There’s a story involving a couple of married gay men, which these days is usual for a Brockmann book, but it’s a sweet romance, no explicit scenes and lots of talking and “I love you.” This romance rather takes over in the second part of the book. Okay by me, and the characters aren’t as flat as Ian and Phoebe. However, all that talking, with no “onscreen” kisses, even, does get a little coy. It is annoying that they aren’t even mentioned in the blurb, since they are such a large part of the story.
Brockmann is the master (mistress?) of point of view. I use examples from her books when I teach to show how “deep third” point of view is done right. That is the main reason I read on. That and Phoebe. Unlike Ian, I completely bought in to Phoebe, even though, especially at the beginning, she does some really dumb things. But that is because she’s unused to the situation she’s hurled into the middle of. There is one scene near the beginning where she does something so stupid, you’d think she was born yesterday.
I love the Bourne movies, but the plots in those can be difficult. However, one critic said all you have to remember is the movies are one long exposition of “Run, Jason, Run!”
When I remembered that, this book became easier for me. Because that’s pretty much what happens for three quarters of the book. They’re running away from this baddie or that and living in safe houses. “Run, Ian, run!”
So while I’ll give this series another few books, at least, because I love Brockmann’s style, it’s yet to become the reading addiction that the Troubleshooters were right from the first book.
Grade: B-
Summary:
Navy SEAL Ian Dunn went rogue in a big way when he turned his talents to a lawless life of jewel heists and con jobs. Or so the world has been led to believe. In reality, the former Special Ops warrior is still fighting for good, leading a small band of freelance covert operatives who take care of high-stakes business in highly unofficial ways. That makes Ian the hands-down choice when the U.S. government must breach a heavily guarded embassy and rescue a pair of children kidnapped by their own father, a sinister foreign national willing to turn his kids into casualties. Shockingly, Ian passes on the mission for reasons he will not—or cannot—reveal.
But saying no is not an option. Especially not for Phoebe Kruger, Ian’s beautiful and unexpectedly brash new attorney. Determined to see the abducted children set free, Phoebe not only gets Ian on board but insists on riding shotgun on his Mission: Impossible–style operation, whether he likes it or not.

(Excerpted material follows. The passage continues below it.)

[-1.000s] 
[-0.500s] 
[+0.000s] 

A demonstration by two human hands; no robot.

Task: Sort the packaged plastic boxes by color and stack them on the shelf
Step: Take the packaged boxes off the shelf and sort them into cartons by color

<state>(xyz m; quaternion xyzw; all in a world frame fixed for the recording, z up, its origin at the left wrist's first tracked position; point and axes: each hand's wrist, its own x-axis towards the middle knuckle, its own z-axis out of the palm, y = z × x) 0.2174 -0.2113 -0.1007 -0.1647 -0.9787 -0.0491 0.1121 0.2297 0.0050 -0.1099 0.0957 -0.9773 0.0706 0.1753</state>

Though Phoebe has a valuable knack for getting out of tight spots, there’s no denying the intensely intimate feelings growing between Ian and Phoebe as the team gears up for combat. But these are feelings they both must fight to control as they face an array of cold-blooded adversaries, including a vindictive mob boss who’s got Ian at the top of his hit list and a wealthy psychopath who loves murder as much as he loves money. As they dodge death squads and play lethal games of deception, Ian and Phoebe will do whatever it takes to save the innocent and vanquish the guilty—or die trying.
Read an excerpt.
It almost killed me to give this one a C, but I did. Like you, I love Brockmann, but this book was just…ugg. If it were a debut author, it would have been a DNF and the only reason I even gave it a C was that I know Brockmann and trusted her to pull it out in the end.